EXERCISE
Which lines make up the answer? Those from the line with "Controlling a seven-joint" through the end of the data; reproduce them exactly.
--- PROVIDED DATA ---
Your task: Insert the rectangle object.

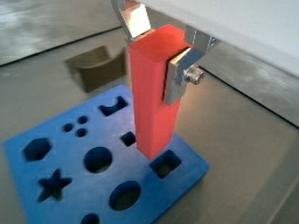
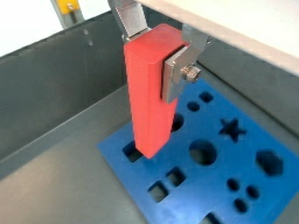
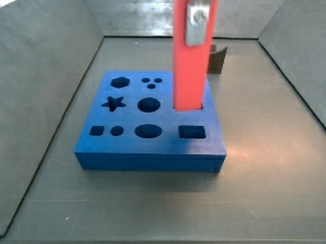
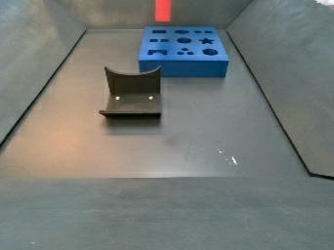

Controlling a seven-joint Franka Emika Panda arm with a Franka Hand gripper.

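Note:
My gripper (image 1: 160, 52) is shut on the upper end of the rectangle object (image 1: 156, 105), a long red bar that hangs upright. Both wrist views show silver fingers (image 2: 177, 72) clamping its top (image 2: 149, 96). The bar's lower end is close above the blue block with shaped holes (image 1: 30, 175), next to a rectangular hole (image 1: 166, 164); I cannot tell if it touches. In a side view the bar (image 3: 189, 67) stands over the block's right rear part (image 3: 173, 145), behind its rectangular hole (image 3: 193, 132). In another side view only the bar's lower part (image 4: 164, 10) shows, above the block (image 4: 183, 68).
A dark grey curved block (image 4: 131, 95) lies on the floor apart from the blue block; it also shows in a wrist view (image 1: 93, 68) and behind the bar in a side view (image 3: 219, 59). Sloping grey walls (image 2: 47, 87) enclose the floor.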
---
OUTPUT OF THE TASK
Controlling a seven-joint Franka Emika Panda arm with a Franka Hand gripper.

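Note:
My gripper (image 1: 160, 52) is shut on the upper end of the rectangle object (image 1: 156, 105), a long red bar that hangs upright. Both wrist views show silver fingers (image 2: 177, 72) clamping its top (image 2: 149, 96). The bar's lower end is close above the blue block with shaped holes (image 1: 30, 175), next to a rectangular hole (image 1: 166, 164); I cannot tell if it touches. In a side view the bar (image 3: 189, 67) stands over the block's right rear part (image 3: 173, 145), behind its rectangular hole (image 3: 193, 132). In another side view only the bar's lower part (image 4: 164, 10) shows, above the block (image 4: 183, 68).
A dark grey curved block (image 4: 131, 95) lies on the floor apart from the blue block; it also shows in a wrist view (image 1: 93, 68) and behind the bar in a side view (image 3: 219, 59). Sloping grey walls (image 2: 47, 87) enclose the floor.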

No further output is expected here.